L’auberge Chevillon. A Paris, à New York, les galeries exposent désormais ce qu’il est convenu
d’appeler « l’ école de Grez » .
Sous le pâle soleil de mai, la paroi grise des champs de maïs craque et frissonne. Les chardons
bleus et les pissenlits blancs fleurissent doucement dans la terre encore dure des chemins creux.

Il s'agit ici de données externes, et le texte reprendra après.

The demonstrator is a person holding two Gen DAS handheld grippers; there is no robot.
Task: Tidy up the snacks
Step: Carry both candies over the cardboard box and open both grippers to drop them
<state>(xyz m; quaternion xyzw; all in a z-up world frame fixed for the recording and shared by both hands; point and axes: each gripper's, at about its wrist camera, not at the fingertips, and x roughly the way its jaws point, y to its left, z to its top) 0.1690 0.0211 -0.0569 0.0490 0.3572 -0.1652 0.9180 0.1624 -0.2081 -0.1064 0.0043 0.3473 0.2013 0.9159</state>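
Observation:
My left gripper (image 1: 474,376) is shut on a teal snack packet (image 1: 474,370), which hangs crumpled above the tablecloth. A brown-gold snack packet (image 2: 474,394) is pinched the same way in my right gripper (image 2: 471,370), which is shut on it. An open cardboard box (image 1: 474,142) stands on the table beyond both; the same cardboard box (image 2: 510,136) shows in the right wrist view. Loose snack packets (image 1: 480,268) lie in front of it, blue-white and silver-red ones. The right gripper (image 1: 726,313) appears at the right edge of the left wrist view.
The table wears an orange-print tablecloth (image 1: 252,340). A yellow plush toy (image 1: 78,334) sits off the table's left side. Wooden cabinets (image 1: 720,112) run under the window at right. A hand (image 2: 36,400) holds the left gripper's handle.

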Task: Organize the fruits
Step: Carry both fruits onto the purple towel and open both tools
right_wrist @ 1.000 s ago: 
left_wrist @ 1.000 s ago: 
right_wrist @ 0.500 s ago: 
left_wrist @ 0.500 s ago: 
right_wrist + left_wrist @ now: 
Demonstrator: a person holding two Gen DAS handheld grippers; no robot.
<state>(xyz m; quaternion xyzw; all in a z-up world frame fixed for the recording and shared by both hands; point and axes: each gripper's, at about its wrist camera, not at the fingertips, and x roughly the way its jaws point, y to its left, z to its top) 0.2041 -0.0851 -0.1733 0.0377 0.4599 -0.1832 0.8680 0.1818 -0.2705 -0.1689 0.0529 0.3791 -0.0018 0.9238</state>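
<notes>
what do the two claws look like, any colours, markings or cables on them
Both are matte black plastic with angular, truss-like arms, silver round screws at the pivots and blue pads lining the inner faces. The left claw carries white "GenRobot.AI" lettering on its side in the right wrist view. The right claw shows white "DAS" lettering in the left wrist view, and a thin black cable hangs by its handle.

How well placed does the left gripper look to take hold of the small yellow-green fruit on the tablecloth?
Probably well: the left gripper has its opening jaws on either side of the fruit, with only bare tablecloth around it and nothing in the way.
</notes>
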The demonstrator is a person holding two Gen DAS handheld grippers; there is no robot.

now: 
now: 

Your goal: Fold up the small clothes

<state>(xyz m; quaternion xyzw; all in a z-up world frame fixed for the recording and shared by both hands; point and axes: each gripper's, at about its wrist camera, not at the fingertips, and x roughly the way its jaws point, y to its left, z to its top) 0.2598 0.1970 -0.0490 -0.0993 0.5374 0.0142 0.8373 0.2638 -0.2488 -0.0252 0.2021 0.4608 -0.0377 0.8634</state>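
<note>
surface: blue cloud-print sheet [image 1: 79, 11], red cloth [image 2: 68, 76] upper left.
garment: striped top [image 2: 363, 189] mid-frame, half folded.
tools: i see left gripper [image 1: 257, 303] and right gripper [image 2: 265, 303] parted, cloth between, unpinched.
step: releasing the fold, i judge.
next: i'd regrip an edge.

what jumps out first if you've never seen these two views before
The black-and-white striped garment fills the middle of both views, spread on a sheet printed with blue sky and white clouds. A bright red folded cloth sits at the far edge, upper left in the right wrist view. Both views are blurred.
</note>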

Les peupliers se dressent immobiles, au bord de la rivière. Entre les îlots, le Loing ondule, lourd
comme une coulée de chaume clair. Les poissons filent sous les nénuphars. Au loin, par l’une des
arches du pont, on aperçoit la silhouette rousse d’une vache, la paix solennelle de la campagne à
l’heure de midi. A l’abri d’un grand parasol crème, le dos bien droit sur son pliant, la palette à
bout de bras, Fanny tente de reproduire la douceur de ce printemps. Elle a planté son chevalet
sur la berge, mélangé ses couleurs ...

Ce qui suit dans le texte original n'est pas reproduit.